**To do**
Every line below from the one with "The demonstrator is" through the one with "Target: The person" should be retyped exactly, both ends included; no other lines and no pictures.

[Records from a data collection]
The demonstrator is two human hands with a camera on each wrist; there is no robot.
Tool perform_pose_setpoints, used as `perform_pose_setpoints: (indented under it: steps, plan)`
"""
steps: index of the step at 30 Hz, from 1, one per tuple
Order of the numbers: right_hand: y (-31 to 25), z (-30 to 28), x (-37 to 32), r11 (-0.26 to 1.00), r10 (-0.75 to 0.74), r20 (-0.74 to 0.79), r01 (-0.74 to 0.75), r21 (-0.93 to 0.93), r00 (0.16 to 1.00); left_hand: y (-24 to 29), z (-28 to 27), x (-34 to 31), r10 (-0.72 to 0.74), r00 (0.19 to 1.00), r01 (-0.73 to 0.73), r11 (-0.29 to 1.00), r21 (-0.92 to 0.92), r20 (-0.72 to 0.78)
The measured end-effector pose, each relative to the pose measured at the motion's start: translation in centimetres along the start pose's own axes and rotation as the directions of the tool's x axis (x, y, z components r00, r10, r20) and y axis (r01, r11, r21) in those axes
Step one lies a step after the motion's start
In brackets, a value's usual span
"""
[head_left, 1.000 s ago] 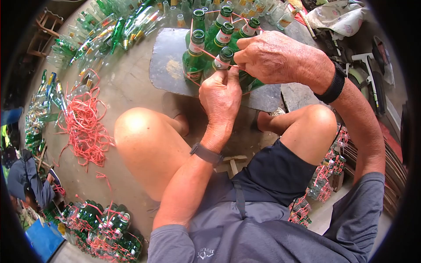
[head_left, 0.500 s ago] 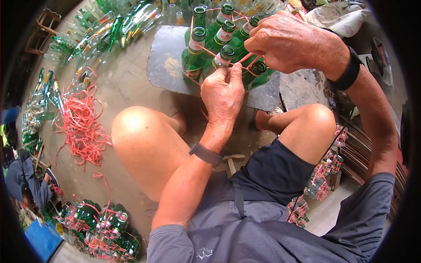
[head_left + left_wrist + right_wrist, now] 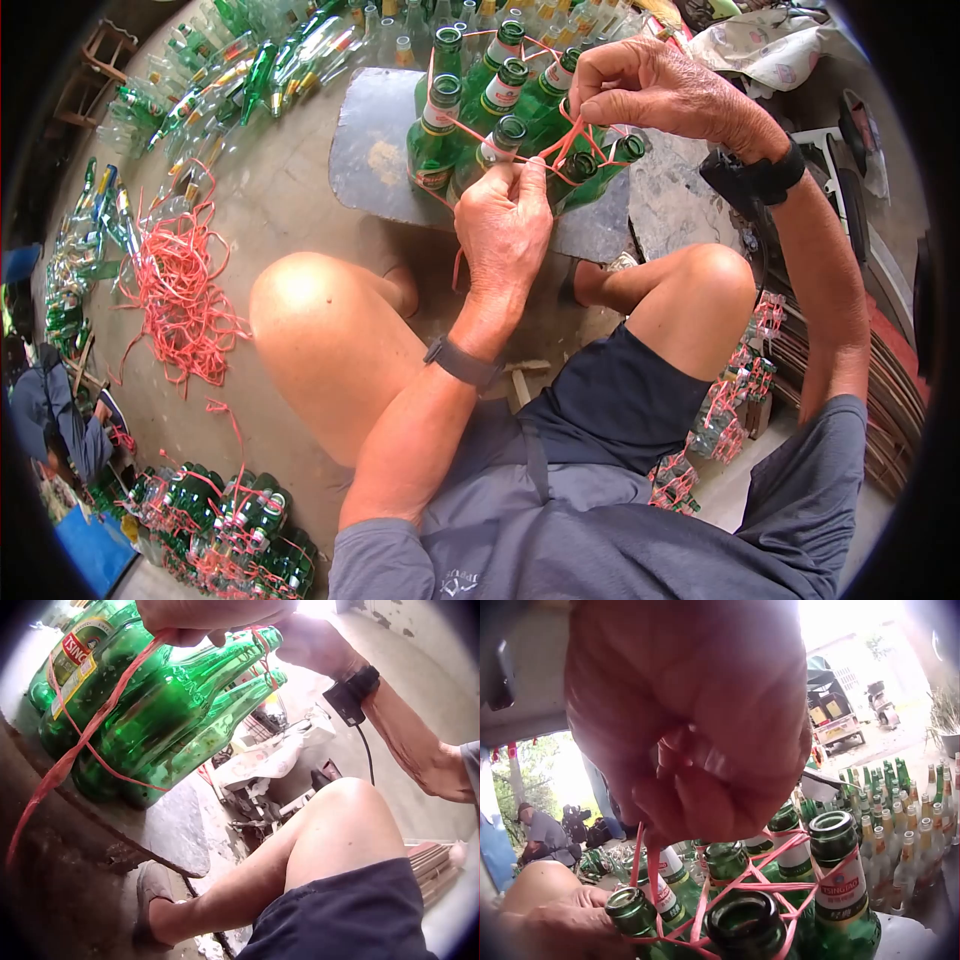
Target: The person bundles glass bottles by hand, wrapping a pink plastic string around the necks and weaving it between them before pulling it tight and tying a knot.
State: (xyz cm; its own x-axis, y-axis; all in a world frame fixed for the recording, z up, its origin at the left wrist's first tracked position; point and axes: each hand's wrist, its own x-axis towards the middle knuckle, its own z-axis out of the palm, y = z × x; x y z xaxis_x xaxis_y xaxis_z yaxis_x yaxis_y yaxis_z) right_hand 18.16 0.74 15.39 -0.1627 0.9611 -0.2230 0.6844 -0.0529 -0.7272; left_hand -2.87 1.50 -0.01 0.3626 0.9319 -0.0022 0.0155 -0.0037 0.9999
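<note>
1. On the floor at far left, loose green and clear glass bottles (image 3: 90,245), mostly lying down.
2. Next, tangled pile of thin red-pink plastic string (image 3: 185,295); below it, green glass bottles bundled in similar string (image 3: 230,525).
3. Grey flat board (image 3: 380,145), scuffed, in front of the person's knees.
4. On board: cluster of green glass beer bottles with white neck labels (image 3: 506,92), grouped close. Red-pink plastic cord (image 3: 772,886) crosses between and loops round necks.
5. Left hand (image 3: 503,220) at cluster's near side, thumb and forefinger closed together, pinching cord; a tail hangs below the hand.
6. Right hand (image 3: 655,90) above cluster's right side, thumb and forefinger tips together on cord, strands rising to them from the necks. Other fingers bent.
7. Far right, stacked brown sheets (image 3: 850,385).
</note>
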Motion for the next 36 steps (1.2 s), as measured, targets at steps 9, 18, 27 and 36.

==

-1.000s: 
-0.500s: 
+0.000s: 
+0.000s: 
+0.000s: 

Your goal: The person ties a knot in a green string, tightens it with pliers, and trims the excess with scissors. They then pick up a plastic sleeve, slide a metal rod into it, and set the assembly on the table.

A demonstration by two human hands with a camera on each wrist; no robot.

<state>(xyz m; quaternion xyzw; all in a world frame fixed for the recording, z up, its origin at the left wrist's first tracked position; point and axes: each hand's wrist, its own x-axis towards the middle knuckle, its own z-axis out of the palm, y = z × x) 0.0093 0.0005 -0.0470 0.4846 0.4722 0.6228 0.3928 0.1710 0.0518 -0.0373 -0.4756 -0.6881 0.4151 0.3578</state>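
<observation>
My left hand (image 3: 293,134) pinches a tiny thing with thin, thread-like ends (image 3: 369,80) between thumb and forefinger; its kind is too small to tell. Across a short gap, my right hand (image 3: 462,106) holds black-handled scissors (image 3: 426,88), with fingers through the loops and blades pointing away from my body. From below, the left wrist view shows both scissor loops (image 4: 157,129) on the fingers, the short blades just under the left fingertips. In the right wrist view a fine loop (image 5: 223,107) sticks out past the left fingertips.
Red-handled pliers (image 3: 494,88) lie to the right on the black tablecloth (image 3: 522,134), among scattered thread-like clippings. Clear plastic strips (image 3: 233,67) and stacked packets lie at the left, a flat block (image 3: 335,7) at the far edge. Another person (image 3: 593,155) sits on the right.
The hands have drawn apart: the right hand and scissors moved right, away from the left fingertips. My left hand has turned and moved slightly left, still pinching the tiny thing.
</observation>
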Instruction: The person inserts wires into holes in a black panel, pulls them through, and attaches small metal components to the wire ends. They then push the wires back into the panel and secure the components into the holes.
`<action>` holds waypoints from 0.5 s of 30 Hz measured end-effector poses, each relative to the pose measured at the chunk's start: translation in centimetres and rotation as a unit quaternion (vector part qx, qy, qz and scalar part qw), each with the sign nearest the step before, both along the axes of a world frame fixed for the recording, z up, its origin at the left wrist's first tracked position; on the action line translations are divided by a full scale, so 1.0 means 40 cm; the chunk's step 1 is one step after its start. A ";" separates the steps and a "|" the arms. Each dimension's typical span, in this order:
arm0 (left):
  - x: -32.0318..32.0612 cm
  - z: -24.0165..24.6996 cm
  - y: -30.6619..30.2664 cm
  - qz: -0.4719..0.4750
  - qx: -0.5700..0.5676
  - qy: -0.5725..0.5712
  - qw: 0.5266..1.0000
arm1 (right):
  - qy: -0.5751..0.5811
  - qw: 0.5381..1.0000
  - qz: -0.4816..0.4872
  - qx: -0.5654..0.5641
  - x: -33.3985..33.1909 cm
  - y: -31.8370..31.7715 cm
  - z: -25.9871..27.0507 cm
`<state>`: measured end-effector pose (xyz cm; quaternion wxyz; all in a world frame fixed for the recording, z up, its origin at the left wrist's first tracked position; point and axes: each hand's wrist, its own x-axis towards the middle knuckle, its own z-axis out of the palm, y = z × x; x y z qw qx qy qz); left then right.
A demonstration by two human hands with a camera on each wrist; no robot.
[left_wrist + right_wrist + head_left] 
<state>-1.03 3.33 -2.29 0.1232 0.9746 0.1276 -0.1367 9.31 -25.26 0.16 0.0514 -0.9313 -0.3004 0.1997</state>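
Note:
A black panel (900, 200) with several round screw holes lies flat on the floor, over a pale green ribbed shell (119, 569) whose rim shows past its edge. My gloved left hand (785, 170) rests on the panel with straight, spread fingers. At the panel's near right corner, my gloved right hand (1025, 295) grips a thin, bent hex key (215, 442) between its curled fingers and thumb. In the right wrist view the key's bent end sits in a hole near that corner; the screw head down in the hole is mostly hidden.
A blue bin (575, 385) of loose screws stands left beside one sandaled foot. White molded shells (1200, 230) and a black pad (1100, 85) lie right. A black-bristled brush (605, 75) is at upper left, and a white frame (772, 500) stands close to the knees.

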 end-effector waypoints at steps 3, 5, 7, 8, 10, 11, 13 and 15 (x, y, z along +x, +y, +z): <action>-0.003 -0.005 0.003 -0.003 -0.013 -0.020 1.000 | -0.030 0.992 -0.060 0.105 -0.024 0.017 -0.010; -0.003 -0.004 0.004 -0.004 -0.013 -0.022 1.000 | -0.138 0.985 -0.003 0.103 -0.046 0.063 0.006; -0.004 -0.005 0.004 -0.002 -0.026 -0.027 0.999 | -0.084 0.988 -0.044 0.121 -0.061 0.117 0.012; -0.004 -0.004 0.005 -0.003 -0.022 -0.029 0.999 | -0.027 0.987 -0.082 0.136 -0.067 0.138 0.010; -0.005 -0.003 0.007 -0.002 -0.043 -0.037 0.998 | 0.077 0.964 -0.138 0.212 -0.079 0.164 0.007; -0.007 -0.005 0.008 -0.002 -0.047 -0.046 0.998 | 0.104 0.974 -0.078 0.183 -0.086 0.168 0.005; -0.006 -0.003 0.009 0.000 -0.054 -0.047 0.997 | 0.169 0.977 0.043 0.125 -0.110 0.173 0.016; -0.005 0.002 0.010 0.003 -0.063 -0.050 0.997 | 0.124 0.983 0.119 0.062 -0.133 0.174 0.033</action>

**Answer to the exercise**
The demonstrator is two human hands with a camera on each wrist; there is no robot.
Tool perform_pose_setpoints, used as `perform_pose_setpoints: (indented under it: steps, plan)`
"""
steps: index of the step at 30 Hz, from 1, one per tuple
Order of the numbers: right_hand: y (-31 to 25), z (-30 to 28), x (-37 to 32), r11 (-0.26 to 1.00), r10 (-0.75 to 0.74), r20 (-0.74 to 0.79), r01 (-0.74 to 0.75), r21 (-0.93 to 0.93), r00 (0.16 to 1.00); left_hand: y (-24 to 29), z (-28 to 27), x (-34 to 31), r10 (-0.72 to 0.74), r00 (0.19 to 1.00), r01 (-0.73 to 0.73), r11 (-0.29 to 1.00), r21 (-0.92 to 0.92), r20 (-0.72 to 0.78)
The measured end-effector pose, each relative to the pose measured at the motion's start: translation in centimetres along the start pose's own axes and rotation as the directions of the tool's x axis (x, y, z components r00, r10, r20) and y axis (r01, r11, r21) in those axes
Step one lies a step after the motion's start
In brackets, a value's usual span
"""
[head_left, 1.000 s ago] 
[head_left, 0.500 s ago] 
[head_left + left_wrist + right_wrist, now] 
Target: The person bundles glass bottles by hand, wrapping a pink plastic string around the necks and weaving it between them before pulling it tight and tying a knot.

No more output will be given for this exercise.